I’ve been reading some alignment theory posts like Does SGD Produce Deceptive Alignment? and ML Systems will have Weird Failure Modes, which talk about the possibility and likelihood that AI models will act as though they are aligned until shortly after they think that they’ve been deployed and can act as they truly desire without being shut down. The claim is that this is an instrumentally convergent behavior, so that sufficiently capable models with a wide variety of (intrinsic) motivations will all exhibit similar behavior which seems to conform to human expectations, but only as long as humans are in a position of power over the model (e.g., gating the model’s deployment, updating the model’s parameters via gradient descent, etc.).

I have a weird relationship to a lot of alignment-theoretical claims like this; they seem plausible to me, but they don’t seem obvious. Mostly, they don’t really seem like they can be productively debated – trying to convince an extremely skeptical but knowledgable person (say, a typical machine learning researcher) of these claims seems pretty hopeless. Which is a terrible situation, as it severely limits the amount of talent and effort that will be directed towards alignment.
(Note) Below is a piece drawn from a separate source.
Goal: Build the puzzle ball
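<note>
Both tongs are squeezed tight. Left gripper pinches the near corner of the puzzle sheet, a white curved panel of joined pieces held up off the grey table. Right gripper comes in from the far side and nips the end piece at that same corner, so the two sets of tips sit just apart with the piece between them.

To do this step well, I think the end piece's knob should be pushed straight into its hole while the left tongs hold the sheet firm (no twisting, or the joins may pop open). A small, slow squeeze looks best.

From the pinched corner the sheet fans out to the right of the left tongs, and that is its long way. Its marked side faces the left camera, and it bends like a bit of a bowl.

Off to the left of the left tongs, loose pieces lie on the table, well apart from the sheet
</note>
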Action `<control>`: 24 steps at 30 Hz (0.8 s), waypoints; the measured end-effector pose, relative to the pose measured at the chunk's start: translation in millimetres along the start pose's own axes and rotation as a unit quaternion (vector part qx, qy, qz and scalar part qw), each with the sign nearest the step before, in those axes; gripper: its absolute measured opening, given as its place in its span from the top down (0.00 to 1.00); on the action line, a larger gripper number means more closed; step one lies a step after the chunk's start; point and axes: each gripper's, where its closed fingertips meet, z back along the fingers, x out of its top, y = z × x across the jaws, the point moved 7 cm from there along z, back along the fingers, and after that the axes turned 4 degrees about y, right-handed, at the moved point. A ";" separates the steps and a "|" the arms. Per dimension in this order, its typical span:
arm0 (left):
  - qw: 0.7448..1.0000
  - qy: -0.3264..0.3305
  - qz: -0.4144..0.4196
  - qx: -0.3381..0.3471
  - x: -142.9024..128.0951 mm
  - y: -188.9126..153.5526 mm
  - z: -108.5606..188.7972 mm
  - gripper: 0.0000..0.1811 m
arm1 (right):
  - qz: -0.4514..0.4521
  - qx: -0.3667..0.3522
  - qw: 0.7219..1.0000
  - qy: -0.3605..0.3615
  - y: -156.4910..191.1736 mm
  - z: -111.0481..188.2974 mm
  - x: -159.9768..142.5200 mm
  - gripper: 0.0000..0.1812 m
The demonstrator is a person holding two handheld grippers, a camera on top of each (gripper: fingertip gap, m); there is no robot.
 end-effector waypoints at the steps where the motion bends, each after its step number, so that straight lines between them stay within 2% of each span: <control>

One possible approach to fixing this is to try to get wayyyy more empirical, and try to produce proof-of-concept implementations of various adversaries we are worried we might face in the future. My analogy would be, there’s a world of difference between speculating about the bogey monster and producing a grainy photo of the bogey monster; the second can at least maaaaaybe be discussed with skeptical people, whereas the first cannot (productively) be.

Anyway, that’s a long-winded way of saying, it seemed to me that it might be useful to implement a treacherous mesa-optimizer in a toy grid-world, so I did. Here is the colab. Below I give a brief recap of the high-level results.

First, let’s set the stage – the agent lives in a 2-D grid world, and starts out at the origin (0, 0). We will consider a model to be “aligned” in this toy world if it sticks pretty close to the line y=x, ...